At the border, they were told to go back. They lied, saying they were just going to a wedding. Houssam gave border officials $1,000 to let them through and to portray affluence rather than desperation. He knew they had to go forward; they could not be turned away.

In Jordan, where they spent two and a half years, they were safe, but destitute.

It was hard in Jordan, Houssam says. There was no one to help them—no one like Melanie. At first there were some organizations that helped, but as over 2 million people fled Syria, the help stopped.

In Jordan, Houssam worked in a bakery, then a mini-market. He barely made enough to get by. They also had to deal with the racism.

The Jordanian people saw the Syrian refugees as a burden, Houda says. The people in her building treated them poorly.

Houda finished high school in Jordan, but college was out of the question. They would never be able to afford it.
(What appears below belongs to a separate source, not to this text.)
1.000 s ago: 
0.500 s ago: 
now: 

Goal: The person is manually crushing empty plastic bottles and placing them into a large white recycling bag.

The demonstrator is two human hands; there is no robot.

Here, Houda was placed back in ninth grade, mainly because of the language barrier. But she's obviously smart. She came to the states with a little English and is quickly advancing in her English classes.

She reads Shakespeare and Dickens. She's interested in politics and dreams of being a journalist. Houda wants to tell people what's happening in the Arab world, she says in Arabic. She came from a place where just being a normal human was paralyzing. She sees the pen as her weapon, her expression.

She wants to tell people how hard it is—how hard it is to lose your home, your family, your childhood, what it's like to wake up one morning and see that everything you care about is gone.

Melanie is delighted to know these families.

"They are really lovely people, and it's been incredibly rewarding to know them," she says. "And I'm heartbroken for why I know them."

Houda's mother says she feels guilty sometimes, safe and comfortable in her new home, when she knows in Syria, people are suffering.

About 1.5 million people remain in Aleppo, the city that five years ago was a culturally and economically important part of Syria. Today, there is little food, water or medical supplies left. Schools and hospitals are bombed. Dead are buried in occupied graves. People no longer replace blown-out windows with glass.

When they were in Syria, surrounded by war, they told each other goodbye when they went to sleep. Now, when she sends her children to bed, Emane tells them goodnight.